Peningkatan Produktivitas Untuk Wujudkan Ketahanan Pangan - Editor Lambar | editorlambar.com

Breaking

Post Top Ad

Post Top Ad

Jumat, 26 Oktober 2018

Peningkatan Produktivitas Untuk Wujudkan Ketahanan Pangan



LAMBAR- Pangan merupakan kebutuhan dasar utama bagi masyarakat. Sebagai kebutuhan dasar pangan mempunyai arti dan peran yang sangat penting bagi kehidupan suatu bangsa.

Ketersediaan pangan yang tidak memenuhi kebutuhan masyarakat dapat menciptakan ketidakstabilan ekonomi berbagai gejolak sosial dan politik dapat juga terjadi jika ketersediaan pangan terganggu kondisi pangan yang kritis bahkan dapat membahayakan stabilitas ekonomi nasional.


Bagi sebagian besar masyarakat Indonesia, pangan sering diidentikkan dengan beras sebagai jenis makanan pokok utama, beras juga merupakan sumber utama pemenuhan gizi yang meliputi kalori,protein,lemak dan vitamin.

Pemerintah daerah selalu berupaya untuk meningkatkan ketersediaan pangan terutama yang bersumber dari peningkatan produksi untuk Wujudkan Ketahanan Pangan Pertimbangan tersebut menjadi semakin penting bagi masyarakat karena jumlah penduduknya semakin besar dengan sebaran populasi yang luas dan cakupan geografis yang tersebar.

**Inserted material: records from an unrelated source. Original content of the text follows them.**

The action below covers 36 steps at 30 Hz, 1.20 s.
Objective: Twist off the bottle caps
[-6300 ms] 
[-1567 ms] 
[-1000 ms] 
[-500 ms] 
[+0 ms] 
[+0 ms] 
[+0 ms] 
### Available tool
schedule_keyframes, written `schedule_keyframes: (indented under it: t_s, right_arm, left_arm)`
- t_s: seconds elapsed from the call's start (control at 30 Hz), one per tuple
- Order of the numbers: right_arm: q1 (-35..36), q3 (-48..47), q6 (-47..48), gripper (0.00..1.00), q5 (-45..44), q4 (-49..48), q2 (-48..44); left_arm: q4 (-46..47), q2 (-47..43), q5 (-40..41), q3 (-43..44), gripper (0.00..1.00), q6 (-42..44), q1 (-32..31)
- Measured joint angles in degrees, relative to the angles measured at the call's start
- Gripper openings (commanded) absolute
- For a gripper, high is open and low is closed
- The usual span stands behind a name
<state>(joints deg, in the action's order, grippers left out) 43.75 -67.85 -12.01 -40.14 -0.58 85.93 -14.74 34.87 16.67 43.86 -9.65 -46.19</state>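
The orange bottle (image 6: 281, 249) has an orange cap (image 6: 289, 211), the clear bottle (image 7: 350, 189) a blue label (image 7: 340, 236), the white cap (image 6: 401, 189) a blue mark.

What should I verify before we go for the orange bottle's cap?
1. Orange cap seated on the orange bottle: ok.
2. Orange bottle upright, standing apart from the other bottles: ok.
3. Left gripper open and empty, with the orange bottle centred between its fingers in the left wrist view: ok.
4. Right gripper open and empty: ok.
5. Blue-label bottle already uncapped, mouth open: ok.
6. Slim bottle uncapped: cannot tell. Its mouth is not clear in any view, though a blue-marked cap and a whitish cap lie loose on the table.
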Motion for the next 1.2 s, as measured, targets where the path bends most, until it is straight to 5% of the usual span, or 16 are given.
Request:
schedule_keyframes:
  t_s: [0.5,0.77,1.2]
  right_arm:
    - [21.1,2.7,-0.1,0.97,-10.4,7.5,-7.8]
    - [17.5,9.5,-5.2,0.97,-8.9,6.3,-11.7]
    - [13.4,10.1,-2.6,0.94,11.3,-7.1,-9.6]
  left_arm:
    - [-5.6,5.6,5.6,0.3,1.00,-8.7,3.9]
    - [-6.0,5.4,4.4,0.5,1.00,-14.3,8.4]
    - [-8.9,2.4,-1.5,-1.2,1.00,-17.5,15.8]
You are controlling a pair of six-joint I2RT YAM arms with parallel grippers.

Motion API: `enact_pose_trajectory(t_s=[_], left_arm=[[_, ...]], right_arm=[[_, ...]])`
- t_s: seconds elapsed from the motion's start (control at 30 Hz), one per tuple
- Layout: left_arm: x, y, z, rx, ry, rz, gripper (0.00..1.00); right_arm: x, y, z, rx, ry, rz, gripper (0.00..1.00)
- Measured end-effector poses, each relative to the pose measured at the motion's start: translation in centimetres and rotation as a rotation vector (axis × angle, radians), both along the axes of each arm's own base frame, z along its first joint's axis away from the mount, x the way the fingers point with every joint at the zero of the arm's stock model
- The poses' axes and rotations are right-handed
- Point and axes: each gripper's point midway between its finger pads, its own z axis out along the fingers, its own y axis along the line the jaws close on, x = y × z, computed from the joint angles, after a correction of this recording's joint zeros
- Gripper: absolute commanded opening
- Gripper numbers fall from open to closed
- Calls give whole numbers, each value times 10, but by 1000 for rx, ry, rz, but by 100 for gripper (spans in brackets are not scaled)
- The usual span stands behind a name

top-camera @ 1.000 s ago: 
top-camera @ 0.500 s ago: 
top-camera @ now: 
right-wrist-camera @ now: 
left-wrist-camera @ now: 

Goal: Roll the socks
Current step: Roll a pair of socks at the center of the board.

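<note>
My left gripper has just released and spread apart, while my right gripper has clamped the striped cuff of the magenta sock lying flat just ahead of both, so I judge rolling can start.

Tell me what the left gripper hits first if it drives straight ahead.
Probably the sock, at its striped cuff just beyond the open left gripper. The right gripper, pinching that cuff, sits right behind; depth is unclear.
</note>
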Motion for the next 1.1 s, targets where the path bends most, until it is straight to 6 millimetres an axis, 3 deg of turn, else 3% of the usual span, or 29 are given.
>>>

Selain meningkatkan hasil pertanian,pemerintah kabupaten lambar juga berupaya untuk meningkatkan kesejahteraan petani melalui pembangunan infrastruktur yang mendukung sektor pertanian seperti pembangunan bendungan untuk irigasi pertanian dan akses jalan raya. Petani yang sejahtera akan menciptakan kondisi daya saing perekonomian meningkat.


Jum'at (26/10/2018), Panen Raya Padi digelar di Pekon Hantatai Kecamatan Bandar Negeri Suoh,dalam kegiatan tersebut Bupati Lampung Barat Parosil Mabsus ikut berbaur bersama masyarakat setempat untuk merayakan pesta panen tahun ini.

Pakcik sapaan akrab Bupati Lampung Barat menyampaikan bahwa "pemerintah dan seluruh masyarakat tani Indonesia harus gigih melaksanakan program peningkatan produksi pangan dan Presiden Republik Indonesia secara tegas menginstruksikan pentingnya swasembada padi atau beras dan bahan pangan lainnya seperti jagung dan kedelai", jelasnya.

Selanjutnya,Pemerintah berusaha untuk terus meningkatkan produksi pangan melalui program dan kegiatan yang dapat meningkatkan produksi padi diantaranya fasilitas penggunaan benih unggul bermutu bagi petani melalui bantuan subsidi benih padi, bantuan sarana irigasi, alat mesin pertanian dan intensidikasi padi.

Sedangkan untuk peningkatan indeks pertanaman dengan memanfaatkan alsintan dan penerapan teknologi bercocok tanam (Jajar Legowo, Padi Gogo/Gogo Rancah Dan Sebagainya).

Selanjutnya ada bantuan langsung permodalan melalui Program Pengembangan Usaha Agbisnis Pedesaan (PUAP)  dan Kredit Usaha Rakyat (KUR),Program jaminan usaha tani melalui Asuransi Usaha Tani Padi (AUTP) dan terakhir pengamanan produksi melalui gerakan pengendalian hama dan penyakit.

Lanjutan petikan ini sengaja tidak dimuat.